%%

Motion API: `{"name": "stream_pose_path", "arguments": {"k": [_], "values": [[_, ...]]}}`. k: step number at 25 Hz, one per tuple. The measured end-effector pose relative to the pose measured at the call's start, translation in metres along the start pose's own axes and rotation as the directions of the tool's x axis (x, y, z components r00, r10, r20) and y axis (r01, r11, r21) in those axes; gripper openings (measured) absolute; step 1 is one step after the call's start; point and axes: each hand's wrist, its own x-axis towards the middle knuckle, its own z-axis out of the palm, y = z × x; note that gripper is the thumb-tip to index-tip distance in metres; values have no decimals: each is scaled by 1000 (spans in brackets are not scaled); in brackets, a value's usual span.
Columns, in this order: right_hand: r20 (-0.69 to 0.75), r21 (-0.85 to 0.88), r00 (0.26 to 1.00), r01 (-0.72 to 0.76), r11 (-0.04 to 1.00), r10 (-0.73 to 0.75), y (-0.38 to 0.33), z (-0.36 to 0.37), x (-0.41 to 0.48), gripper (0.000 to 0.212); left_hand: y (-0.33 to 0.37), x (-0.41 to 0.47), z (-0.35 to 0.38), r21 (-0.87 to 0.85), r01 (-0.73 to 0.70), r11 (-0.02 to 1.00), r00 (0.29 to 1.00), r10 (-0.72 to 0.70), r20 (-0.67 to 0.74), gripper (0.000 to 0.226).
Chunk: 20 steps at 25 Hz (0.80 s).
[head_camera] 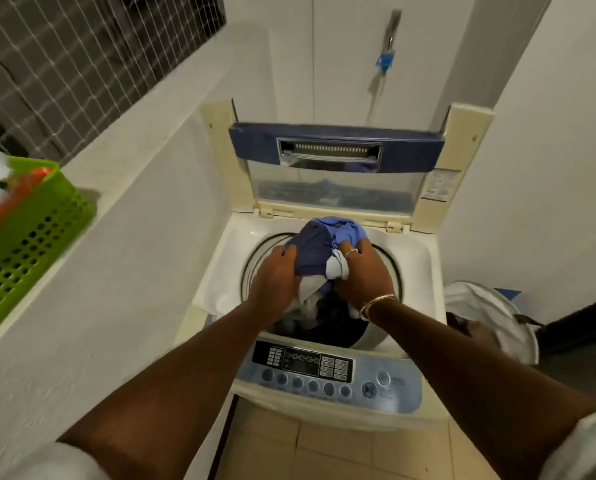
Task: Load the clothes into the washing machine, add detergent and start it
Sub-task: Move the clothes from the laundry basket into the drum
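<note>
A white top-loading washing machine point(220, 271) stands in front of me with its blue-framed lid point(334, 147) raised upright. A bundle of blue and pale grey clothes point(324, 244) is held over the round drum opening. My left hand point(275, 275) grips the bundle's left side and my right hand point(362, 268) grips its right side. Dark clothes point(327, 320) lie inside the drum below the bundle. The control panel point(324, 372) with its buttons and display runs along the machine's near edge.
A green perforated basket point(29, 233) with orange and white items sits on the white ledge at left. A white laundry bag point(490, 317) stands right of the machine. White walls close in on both sides; a tap with a blue hose fitting point(386, 60) hangs behind.
</note>
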Motion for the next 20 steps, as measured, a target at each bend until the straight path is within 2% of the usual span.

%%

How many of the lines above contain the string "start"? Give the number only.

> EXERCISE ANSWER: 2